Additionally, we compared the number of SV events in known biallelic, predicted biallelic, predicted monoallelic, and WT groups (Supplementary Fig. 2C). No significant difference was found between the known and predicted groups (median 48 vs. 31, p = 0.23, Mann‒Whitney U test), while both groups contained significantly more events than the WT group (median 48 vs. 31 vs. 22, p = 0.0002 and p = 0.04). This fact still held when both groups were compared against the predicted monoallelic group (median 48 vs. 31 vs. 28, p = 0.01 and p = 0.07).
Patient survival was compared between the 23 known biallelic, 26 predicted biallelic, 36 confirmed monoallelic, and 549 wild-type samples. As expected, the previously defined monoallelic group (N = 62) was not associated with a different outcome compared to WT samples, while known biallelic samples (N = 23) were associated with significantly worse survival than both groups in PFS (median survival (days): 478 vs. 900 vs. 1176, p = 0.17 and p = 0.02, log-rank test) and OS (median survival (days): 1094 vs. 2256 vs. 2859, p = 0.02 and p = 0.003, Supplementary Fig. 2D, E). However, using the new categorization, the predicted biallelic samples were associated with a significantly worse outcome than the predicted monoallelic and WT samples with PFS (median survival (days): 623 vs. 1832 vs. 1176, p = 0.002 and p = 0.0006) and OS (median survival (days): 1794 vs. not reached vs. 2859, p = 0.09 and p = 0.04) (Fig. 2C, D). Moreover, the survival difference between the confirmed monoallelic group and WT was not significant for PFS (p = 0.2) and OS (p = 0.6) (Fig. 2C, D).
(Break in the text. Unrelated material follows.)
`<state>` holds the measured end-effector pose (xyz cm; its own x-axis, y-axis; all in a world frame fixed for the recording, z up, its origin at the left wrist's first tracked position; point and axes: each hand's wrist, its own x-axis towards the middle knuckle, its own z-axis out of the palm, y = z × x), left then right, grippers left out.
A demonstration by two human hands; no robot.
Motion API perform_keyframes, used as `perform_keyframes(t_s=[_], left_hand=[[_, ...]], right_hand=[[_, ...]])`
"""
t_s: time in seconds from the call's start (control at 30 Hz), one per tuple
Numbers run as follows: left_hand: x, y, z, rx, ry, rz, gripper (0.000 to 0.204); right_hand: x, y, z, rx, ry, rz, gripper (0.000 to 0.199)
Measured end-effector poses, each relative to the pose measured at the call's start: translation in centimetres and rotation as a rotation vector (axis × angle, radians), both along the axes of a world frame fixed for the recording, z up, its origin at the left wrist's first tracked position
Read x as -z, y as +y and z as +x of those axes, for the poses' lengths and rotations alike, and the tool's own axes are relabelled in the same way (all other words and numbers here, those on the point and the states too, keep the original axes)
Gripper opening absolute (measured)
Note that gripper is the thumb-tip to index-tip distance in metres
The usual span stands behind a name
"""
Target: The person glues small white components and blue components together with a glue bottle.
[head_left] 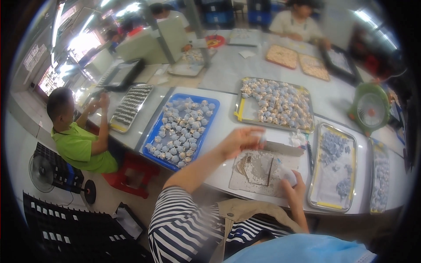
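My left hand (pixel 240 140) is raised over the table with its fingers pinched on a small pale piece, blurred by motion. My right hand (pixel 293 189) rests on a worn grey work mat (pixel 245 182) and grips a small whitish piece at its right edge. A stack of grey cardboard pieces (pixel 259 168) lies on the mat between my hands. A blue tray (pixel 152 139) full of small grey-blue parts sits to my left. A metal tray (pixel 240 109) of similar pale parts lies beyond my hands.
A metal tray (pixel 316 199) with a few blue-grey parts is at my right, another (pixel 379 193) beside it. A green fan (pixel 371 109) stands far right. A person in a green shirt (pixel 79 147) sits at left; another person (pixel 294 23) sits across. Black crates (pixel 66 228) lie on the floor.
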<state>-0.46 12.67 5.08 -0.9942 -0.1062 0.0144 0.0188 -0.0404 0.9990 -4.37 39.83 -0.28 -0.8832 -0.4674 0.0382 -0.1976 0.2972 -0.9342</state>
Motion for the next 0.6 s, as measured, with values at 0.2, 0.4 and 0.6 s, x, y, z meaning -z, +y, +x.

Conversely, the predicted biallelic group showed no significant survival difference compared to the known biallelic group for PFS and OS, indicating a similar patient outcome between known and predicted biallelic samples. When known biallelic and predicted biallelic samples were combined in one group (N = 49), their survival remained significantly worse than the confirmed monoallelic and WT samples for PFS (median survival (days): 610 vs. 1176 vs. 1832, p = 0.002 and p = 0.0001) and OS (median survival (days): 1340 vs. not-reached vs. 2859, p = 0.01 and p = 0.0002, Supplementary Fig. 2F, G).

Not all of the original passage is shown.